== Segment start ==

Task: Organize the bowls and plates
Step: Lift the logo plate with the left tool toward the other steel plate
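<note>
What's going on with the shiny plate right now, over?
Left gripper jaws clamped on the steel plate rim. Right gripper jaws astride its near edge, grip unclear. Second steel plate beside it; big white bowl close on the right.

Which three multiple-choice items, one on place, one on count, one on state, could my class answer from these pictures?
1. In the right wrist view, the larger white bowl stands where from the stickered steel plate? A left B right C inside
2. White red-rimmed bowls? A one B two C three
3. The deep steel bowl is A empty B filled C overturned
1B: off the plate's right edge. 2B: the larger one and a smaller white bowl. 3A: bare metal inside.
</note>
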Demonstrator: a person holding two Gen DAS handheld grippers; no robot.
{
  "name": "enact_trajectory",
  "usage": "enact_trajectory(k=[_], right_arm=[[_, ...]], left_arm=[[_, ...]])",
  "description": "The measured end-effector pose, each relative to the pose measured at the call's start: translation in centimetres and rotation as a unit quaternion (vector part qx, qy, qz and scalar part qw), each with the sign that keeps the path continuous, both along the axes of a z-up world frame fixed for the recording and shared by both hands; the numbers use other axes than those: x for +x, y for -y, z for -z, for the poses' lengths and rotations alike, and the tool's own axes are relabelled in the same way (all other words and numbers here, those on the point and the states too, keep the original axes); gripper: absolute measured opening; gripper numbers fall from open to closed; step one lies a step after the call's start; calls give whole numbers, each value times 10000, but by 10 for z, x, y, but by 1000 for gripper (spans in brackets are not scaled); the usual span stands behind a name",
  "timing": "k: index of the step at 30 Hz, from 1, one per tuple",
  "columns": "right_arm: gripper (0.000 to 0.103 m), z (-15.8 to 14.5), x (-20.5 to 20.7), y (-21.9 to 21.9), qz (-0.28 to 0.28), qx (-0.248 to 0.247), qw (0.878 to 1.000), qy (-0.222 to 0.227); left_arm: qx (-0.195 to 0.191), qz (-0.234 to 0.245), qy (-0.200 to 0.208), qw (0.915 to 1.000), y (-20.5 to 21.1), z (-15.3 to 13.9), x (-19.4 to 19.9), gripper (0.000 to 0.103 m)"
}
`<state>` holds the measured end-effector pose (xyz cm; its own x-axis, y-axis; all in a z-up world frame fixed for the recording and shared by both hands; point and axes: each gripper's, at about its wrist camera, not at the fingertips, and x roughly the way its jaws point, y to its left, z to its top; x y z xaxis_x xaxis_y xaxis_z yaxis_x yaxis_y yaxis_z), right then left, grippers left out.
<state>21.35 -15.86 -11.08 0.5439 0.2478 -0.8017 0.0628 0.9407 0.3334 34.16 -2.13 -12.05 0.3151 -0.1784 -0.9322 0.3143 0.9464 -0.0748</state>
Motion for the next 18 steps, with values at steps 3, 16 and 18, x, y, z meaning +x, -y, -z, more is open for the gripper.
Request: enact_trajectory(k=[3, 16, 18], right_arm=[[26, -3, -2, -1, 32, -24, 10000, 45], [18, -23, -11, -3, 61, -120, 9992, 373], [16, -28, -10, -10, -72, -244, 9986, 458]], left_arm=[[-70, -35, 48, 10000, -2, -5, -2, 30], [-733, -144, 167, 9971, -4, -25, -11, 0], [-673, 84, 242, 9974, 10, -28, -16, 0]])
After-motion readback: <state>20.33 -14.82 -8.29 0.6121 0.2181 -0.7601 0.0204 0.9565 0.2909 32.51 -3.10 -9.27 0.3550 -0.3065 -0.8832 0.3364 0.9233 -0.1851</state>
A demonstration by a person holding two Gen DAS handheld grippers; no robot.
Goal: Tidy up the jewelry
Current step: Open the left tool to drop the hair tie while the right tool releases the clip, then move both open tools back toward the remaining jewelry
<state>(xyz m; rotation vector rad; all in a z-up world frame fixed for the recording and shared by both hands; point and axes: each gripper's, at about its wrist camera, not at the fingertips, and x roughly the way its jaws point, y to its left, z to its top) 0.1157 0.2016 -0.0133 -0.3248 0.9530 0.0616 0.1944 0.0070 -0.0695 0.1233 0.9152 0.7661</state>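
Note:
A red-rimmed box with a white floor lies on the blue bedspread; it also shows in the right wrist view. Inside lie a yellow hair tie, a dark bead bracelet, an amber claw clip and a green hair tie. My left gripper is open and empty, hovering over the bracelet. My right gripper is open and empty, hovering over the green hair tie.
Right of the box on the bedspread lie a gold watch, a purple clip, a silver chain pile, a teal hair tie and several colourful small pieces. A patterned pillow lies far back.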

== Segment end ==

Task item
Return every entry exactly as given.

Exercise response
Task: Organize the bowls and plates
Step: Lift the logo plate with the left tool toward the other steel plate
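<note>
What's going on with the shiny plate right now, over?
Left gripper jaws clamped on the steel plate rim. Right gripper jaws astride its near edge, grip unclear. Second steel plate beside it; big white bowl close on the right.

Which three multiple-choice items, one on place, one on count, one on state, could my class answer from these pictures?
1. In the right wrist view, the larger white bowl stands where from the stickered steel plate? A left B right C inside
2. White red-rimmed bowls? A one B two C three
3. The deep steel bowl is A empty B filled C overturned
1B: off the plate's right edge. 2B: the larger one and a smaller white bowl. 3A: bare metal inside.
</note>
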Demonstrator: a person holding two Gen DAS handheld grippers; no robot.
{
  "name": "enact_trajectory",
  "usage": "enact_trajectory(k=[_], right_arm=[[_, ...]], left_arm=[[_, ...]])",
  "description": "The measured end-effector pose, each relative to the pose measured at the call's start: translation in centimetres and rotation as a unit quaternion (vector part qx, qy, qz and scalar part qw), each with the sign that keeps the path continuous, both along the axes of a z-up world frame fixed for the recording and shared by both hands; the numbers use other axes than those: x for +x, y for -y, z for -z, for the poses' lengths and rotations alike, and the tool's own axes are relabelled in the same way (all other words and numbers here, those on the point and the states too, keep the original axes); gripper: absolute measured opening; gripper numbers fall from open to closed; step one lies a step after the call's start; calls give whole numbers, each value times 10000, but by 10 for z, x, y, but by 1000 for gripper (spans in brackets are not scaled); the usual span stands behind a name",
  "timing": "k: index of the step at 30 Hz, from 1, one per tuple",
  "columns": "right_arm: gripper (0.000 to 0.103 m), z (-15.8 to 14.5), x (-20.5 to 20.7), y (-21.9 to 21.9), qz (-0.28 to 0.28), qx (-0.248 to 0.247), qw (0.878 to 1.000), qy (-0.222 to 0.227); left_arm: qx (-0.195 to 0.191), qz (-0.234 to 0.245), qy (-0.200 to 0.208), qw (0.915 to 1.000), y (-20.5 to 21.1), z (-15.3 to 13.9), x (-19.4 to 19.9), gripper (0.000 to 0.103 m)"
}
`<state>` holds the measured end-effector pose (xyz cm; its own x-axis, y-axis; all in a z-up world frame fixed for the recording and shared by both hands; point and axes: each gripper's, at about its wrist camera, not at the fingertips, and x roughly the way its jaws point, y to its left, z to its top; x y z xaxis_x xaxis_y xaxis_z yaxis_x yaxis_y yaxis_z), right then left, grippers left out.
<state>21.35 -15.86 -11.08 0.5439 0.2478 -0.8017 0.0628 0.9407 0.3334 34.16 -2.13 -12.05 0.3151 -0.1784 -0.9322 0.3143 0.9464 -0.0748</state>
Motion for the next 18 steps, with values at steps 3, 16 and 18, x, y, z meaning +x, -y, -z, more is open for the gripper.
Request: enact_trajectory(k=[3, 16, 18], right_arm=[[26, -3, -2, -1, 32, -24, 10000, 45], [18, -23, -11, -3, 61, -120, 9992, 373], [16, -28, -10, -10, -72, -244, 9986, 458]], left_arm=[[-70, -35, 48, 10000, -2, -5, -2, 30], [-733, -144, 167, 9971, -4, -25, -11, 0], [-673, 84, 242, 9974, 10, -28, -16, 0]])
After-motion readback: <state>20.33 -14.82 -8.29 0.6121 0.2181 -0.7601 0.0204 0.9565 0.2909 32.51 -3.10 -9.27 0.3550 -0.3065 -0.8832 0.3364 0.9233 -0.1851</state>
A demonstration by a person holding two Gen DAS handheld grippers; no robot.
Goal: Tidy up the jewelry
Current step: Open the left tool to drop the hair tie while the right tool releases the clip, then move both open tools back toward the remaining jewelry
<state>(xyz m; rotation vector rad; all in a z-up world frame fixed for the recording and shared by both hands; point and axes: each gripper's, at about its wrist camera, not at the fingertips, and x roughly the way its jaws point, y to its left, z to its top) 0.1157 0.2016 -0.0133 -0.3248 0.9530 0.0616 0.1944 0.0070 -0.0695 0.1233 0.9152 0.7661</state>
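Note:
A red-rimmed box with a white floor lies on the blue bedspread; it also shows in the right wrist view. Inside lie a yellow hair tie, a dark bead bracelet, an amber claw clip and a green hair tie. My left gripper is open and empty, hovering over the bracelet. My right gripper is open and empty, hovering over the green hair tie.
Right of the box on the bedspread lie a gold watch, a purple clip, a silver chain pile, a teal hair tie and several colourful small pieces. A patterned pillow lies far back.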

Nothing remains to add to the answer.